- **Work order**: Retype word for word the stretch of entries below from the line that has "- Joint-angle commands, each" through the line that has "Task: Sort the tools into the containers", and omit the pictures.
--- Provided data ---
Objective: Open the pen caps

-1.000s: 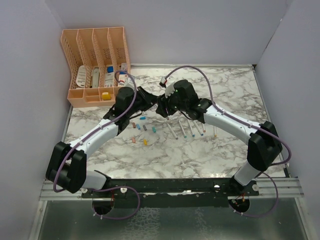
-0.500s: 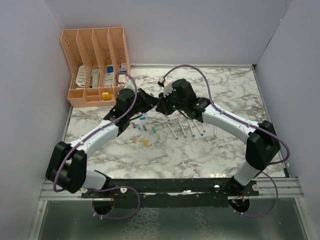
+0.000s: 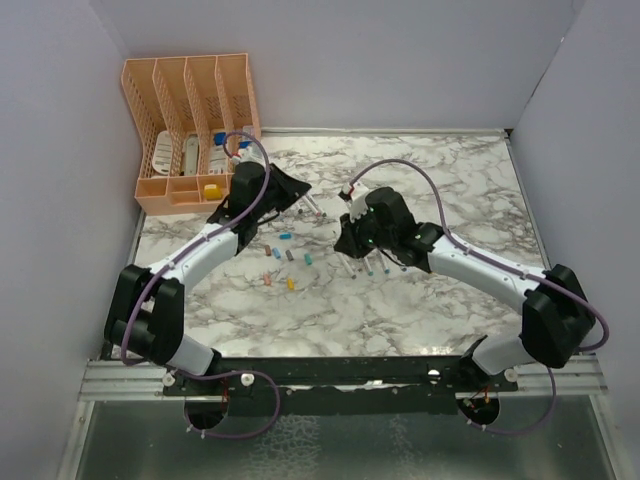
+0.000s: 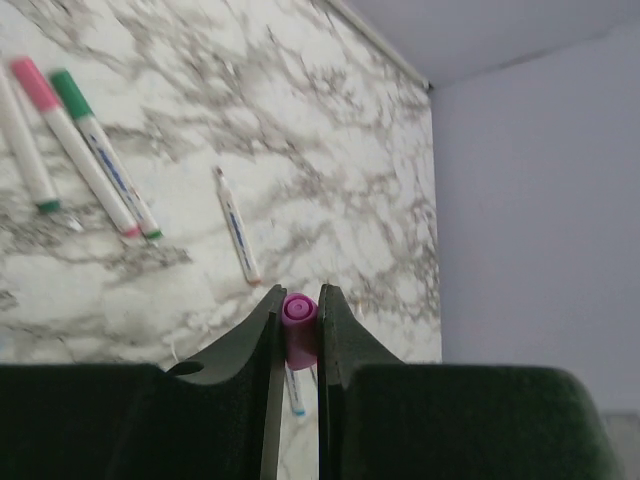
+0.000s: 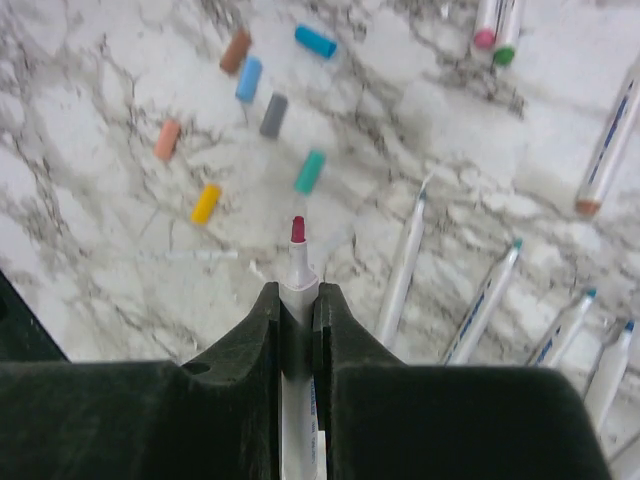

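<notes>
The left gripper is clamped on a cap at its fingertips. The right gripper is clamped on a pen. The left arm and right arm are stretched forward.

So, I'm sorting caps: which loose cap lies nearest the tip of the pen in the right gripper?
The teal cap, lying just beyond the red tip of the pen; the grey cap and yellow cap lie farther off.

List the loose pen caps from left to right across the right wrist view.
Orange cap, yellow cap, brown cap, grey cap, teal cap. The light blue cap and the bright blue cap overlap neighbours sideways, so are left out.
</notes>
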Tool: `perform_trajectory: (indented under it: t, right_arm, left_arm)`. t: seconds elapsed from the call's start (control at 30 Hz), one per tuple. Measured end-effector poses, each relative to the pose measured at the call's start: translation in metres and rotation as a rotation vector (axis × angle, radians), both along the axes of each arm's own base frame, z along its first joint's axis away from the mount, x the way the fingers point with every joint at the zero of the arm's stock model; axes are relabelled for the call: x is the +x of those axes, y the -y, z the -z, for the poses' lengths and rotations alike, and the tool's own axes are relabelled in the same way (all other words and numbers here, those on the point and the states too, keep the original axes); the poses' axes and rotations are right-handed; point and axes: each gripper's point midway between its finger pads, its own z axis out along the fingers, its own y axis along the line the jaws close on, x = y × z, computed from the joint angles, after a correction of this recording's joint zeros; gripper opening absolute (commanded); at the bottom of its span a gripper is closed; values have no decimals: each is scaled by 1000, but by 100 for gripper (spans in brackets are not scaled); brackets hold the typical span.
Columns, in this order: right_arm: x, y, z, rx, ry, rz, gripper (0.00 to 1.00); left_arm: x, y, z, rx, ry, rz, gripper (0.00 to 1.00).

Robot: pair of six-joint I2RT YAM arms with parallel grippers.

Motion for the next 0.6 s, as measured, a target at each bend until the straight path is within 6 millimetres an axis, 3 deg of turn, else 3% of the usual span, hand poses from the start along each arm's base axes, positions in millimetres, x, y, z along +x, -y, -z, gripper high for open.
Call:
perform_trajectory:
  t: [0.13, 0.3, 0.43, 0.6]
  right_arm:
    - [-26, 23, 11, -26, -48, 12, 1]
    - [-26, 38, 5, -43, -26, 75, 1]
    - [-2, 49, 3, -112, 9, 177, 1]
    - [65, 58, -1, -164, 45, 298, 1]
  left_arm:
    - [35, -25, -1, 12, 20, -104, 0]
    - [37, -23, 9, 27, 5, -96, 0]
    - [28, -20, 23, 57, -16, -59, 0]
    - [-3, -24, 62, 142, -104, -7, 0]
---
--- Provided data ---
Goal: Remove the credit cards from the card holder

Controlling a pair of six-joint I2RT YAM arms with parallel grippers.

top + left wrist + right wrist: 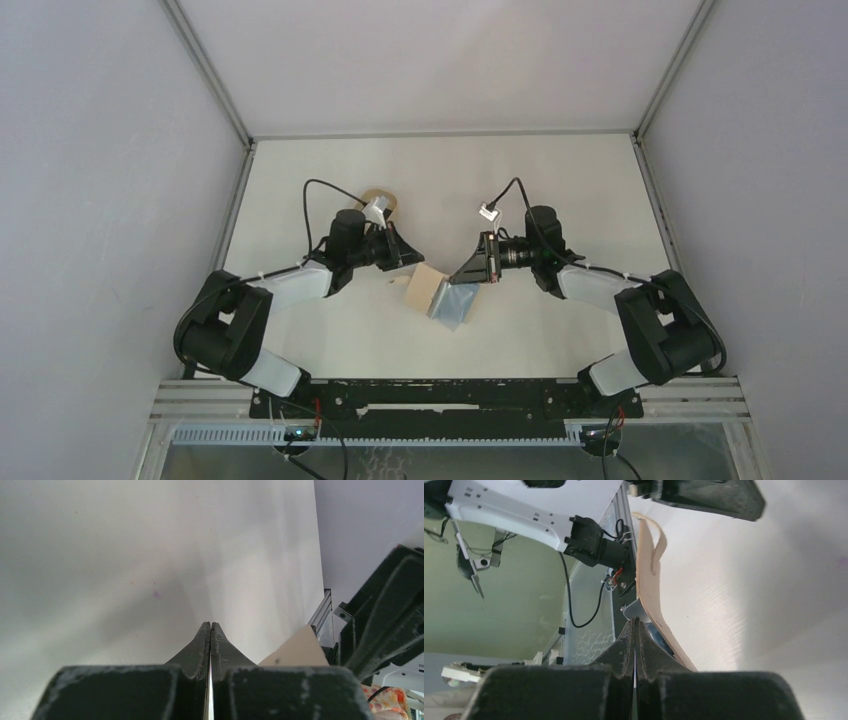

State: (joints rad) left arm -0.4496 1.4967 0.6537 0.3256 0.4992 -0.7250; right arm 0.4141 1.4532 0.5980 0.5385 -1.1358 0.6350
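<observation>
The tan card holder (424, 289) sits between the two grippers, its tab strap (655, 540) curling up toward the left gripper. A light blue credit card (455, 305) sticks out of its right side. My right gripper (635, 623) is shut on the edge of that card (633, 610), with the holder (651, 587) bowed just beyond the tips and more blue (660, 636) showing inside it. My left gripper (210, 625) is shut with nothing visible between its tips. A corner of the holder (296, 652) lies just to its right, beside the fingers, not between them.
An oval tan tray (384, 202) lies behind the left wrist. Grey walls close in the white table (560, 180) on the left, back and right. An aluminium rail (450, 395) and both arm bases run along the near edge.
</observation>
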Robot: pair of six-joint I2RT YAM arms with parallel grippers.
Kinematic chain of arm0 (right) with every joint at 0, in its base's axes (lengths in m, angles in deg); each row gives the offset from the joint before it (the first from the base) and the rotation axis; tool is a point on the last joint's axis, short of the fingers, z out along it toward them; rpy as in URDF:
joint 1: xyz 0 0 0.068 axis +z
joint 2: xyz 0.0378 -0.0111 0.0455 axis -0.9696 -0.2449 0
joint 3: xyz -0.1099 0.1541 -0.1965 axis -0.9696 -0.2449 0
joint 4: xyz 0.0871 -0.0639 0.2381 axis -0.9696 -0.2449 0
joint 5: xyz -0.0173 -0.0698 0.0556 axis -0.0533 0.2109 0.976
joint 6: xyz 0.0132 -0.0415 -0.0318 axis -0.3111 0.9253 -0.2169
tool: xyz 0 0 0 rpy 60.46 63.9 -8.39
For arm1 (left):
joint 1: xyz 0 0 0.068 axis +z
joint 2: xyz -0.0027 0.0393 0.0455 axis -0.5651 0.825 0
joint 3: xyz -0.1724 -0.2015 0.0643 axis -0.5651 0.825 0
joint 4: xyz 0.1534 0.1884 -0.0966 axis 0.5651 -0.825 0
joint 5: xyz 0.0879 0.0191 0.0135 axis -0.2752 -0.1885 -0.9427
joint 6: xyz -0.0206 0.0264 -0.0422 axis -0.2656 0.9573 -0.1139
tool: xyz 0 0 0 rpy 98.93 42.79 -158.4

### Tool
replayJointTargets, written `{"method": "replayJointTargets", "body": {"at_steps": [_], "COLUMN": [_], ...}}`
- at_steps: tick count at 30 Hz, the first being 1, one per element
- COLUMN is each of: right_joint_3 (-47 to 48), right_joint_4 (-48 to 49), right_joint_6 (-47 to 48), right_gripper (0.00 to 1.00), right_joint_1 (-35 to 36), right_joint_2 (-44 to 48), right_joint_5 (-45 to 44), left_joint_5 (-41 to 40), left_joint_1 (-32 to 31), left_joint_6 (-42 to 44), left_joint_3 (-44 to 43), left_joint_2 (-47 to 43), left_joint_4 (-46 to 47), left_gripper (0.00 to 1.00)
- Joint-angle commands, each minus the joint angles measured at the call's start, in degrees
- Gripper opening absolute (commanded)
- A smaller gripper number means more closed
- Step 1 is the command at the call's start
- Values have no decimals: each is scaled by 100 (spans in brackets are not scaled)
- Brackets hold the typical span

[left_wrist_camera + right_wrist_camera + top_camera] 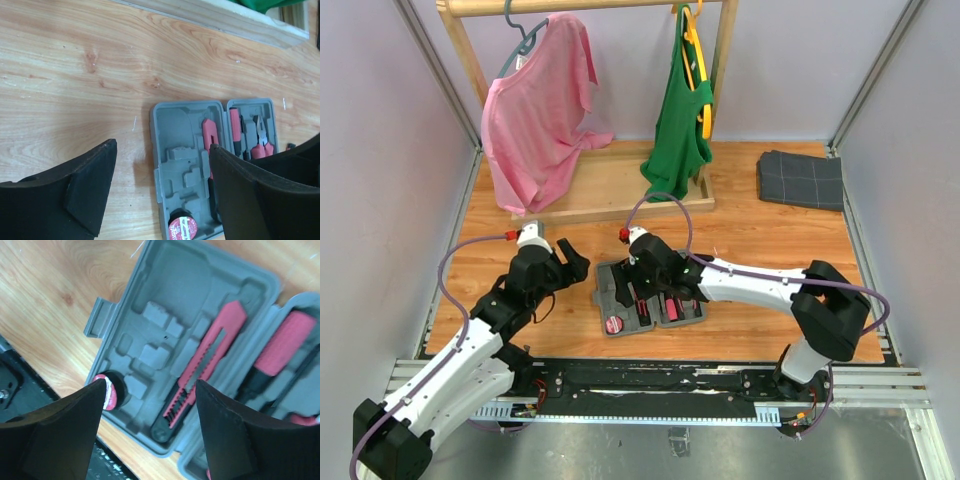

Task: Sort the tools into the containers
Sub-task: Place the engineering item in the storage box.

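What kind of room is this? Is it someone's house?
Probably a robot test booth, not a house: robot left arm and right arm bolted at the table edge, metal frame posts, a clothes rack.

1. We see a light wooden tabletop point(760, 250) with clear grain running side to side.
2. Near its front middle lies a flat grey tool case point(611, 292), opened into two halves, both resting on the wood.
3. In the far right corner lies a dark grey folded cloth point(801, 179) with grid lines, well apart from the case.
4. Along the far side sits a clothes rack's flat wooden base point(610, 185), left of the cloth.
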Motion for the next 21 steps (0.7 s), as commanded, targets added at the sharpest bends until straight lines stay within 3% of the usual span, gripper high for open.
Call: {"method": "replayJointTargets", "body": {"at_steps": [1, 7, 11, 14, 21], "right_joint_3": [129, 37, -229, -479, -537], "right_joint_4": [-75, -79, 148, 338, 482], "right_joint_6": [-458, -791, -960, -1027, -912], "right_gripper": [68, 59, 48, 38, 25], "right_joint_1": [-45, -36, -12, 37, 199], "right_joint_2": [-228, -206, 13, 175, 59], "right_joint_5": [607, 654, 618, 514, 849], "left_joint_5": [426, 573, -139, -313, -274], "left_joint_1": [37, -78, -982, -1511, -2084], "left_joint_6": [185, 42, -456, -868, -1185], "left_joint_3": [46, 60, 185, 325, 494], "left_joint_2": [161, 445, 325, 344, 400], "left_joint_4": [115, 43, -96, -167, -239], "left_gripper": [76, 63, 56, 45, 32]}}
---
- **Exercise answer**:
- Joint-angle commands, each minus the joint angles measured at the call's start, in degrees
- Gripper opening absolute (commanded)
- A smaller gripper number means more closed
- Step 1 is the command at the call's start
- Values have no decimals: each is scaled by 100 (spans in brackets are not scaled)
- Brackets hold the typical span

[left_wrist_camera + right_wrist_camera + top_camera] 

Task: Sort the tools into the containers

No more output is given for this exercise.